This made me wonder - do you all find you are focusing more on what turns you off? If so, to keep the balance are you more willing to let go of the things that only slightly bother you? Are you more or less tolerating? Do you think this means you are looking for something that doesn't exist i.e. perfection?

I don't want to rationalize in the fog but I don't want to become so jaded I'm not tolerant of normal things in a relationship. Everyone comes with SOME good and bad; I just want the 'bad' stuff to be stuff I can deal with - not deal breakers.


----------



## happysnappy (Jan 8, 2013)

Enjoli- I'm with you. We all have stuff. It's just about whether you can deal with someone's stuff or not. I'm definitely less tolerant these days. Especially when it involves behaviors I dealt with in my ex. The quality on my list that's highest is conflict resolution. If someone is unwilling to work together to resolve things it's a huge deal breaker.


----------



## stillhoping (Aug 27, 2012)

I just want someone who can take care of themselves. Has their own hobbies, interests outside of me. I like being taken care of, but not obsessively.


----------



## EnjoliWoman (Jul 2, 2012)

I'm less tolerant of temper and criticism. I'm much more sensitive if the guy were to be impatient with a server and complain about what I perceive to be an acceptable wait. Or if they make a snarky/snide/mean comment in jest - BIG turnoff. I have little tolerance for negative judgment and am not amused by negative observations (i.e. seeing a man who is hugely obese having a salad and joke they are probably headed to donut store after). 

I'm also more observant of the niceties, though. The opening of a door, hand on the small of my back, asking me what movie I want to see first, letting other cars out in traffic or holding doors for older couples. Those little things make me swoon.

Still hoping - I agree on having their own interests. Sometimes I like to join and learn about their interest but that doesn't mean I need to always participate. I like a little space.


----------



## Shooboomafoo (Mar 30, 2011)

Still just plodding along myself. Not really looking, but note a lot of negative things when Im out and about. I guess I might have taken on a critical eye, having been caught so blindsided with the divorce.

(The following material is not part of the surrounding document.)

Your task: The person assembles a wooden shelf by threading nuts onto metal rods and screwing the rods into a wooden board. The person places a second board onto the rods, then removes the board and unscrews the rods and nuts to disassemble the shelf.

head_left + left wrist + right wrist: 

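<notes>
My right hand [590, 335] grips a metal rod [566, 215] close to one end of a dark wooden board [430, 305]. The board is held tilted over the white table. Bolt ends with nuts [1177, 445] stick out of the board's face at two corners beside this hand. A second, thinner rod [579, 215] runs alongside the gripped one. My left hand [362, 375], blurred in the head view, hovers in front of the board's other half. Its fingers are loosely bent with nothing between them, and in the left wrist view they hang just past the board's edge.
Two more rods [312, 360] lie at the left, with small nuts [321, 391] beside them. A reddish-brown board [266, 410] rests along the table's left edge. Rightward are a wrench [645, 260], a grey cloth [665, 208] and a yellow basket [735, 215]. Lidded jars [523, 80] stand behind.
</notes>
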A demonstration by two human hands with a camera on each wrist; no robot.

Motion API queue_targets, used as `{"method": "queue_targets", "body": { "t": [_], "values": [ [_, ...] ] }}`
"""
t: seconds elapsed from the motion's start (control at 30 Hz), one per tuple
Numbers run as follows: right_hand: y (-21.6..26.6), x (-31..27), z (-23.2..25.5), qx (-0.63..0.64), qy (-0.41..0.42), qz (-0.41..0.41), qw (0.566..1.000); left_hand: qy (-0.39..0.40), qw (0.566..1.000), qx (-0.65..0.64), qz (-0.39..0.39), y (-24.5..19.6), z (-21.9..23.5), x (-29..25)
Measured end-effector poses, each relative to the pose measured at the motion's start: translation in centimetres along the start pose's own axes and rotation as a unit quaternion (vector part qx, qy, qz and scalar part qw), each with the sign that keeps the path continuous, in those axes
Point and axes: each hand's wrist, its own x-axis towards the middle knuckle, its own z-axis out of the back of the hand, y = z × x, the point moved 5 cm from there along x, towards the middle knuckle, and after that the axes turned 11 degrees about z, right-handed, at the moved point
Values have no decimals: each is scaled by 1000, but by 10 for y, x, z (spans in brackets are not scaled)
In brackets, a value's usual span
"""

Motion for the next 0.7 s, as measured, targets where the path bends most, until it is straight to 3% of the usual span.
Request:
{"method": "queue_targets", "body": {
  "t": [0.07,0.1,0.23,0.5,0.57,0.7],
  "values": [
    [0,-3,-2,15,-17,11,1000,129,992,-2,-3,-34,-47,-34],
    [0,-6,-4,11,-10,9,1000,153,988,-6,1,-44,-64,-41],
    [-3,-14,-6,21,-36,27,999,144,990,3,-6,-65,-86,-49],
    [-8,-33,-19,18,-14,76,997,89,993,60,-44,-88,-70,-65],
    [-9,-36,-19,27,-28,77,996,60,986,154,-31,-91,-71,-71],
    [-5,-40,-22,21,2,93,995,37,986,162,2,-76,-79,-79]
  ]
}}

Frankly, I think Ive become quite put off with the whole relationship thing, for now its just not for me. I like to refer to it as a "warranted self centeredness" which sounds bad, but I really lost myself in that old life, and am still learning what I am outside of that personna now. I dont know that I have all the freedom from fault that a woman would desire. Esteem and sense of being desirable is at an all time low, but I also dont really care right now. Im finding that I am so obviously out of touch with reality when it comes to relationships and expectations and flow that it loses its charm quickly, or at least the pursuit of it does. 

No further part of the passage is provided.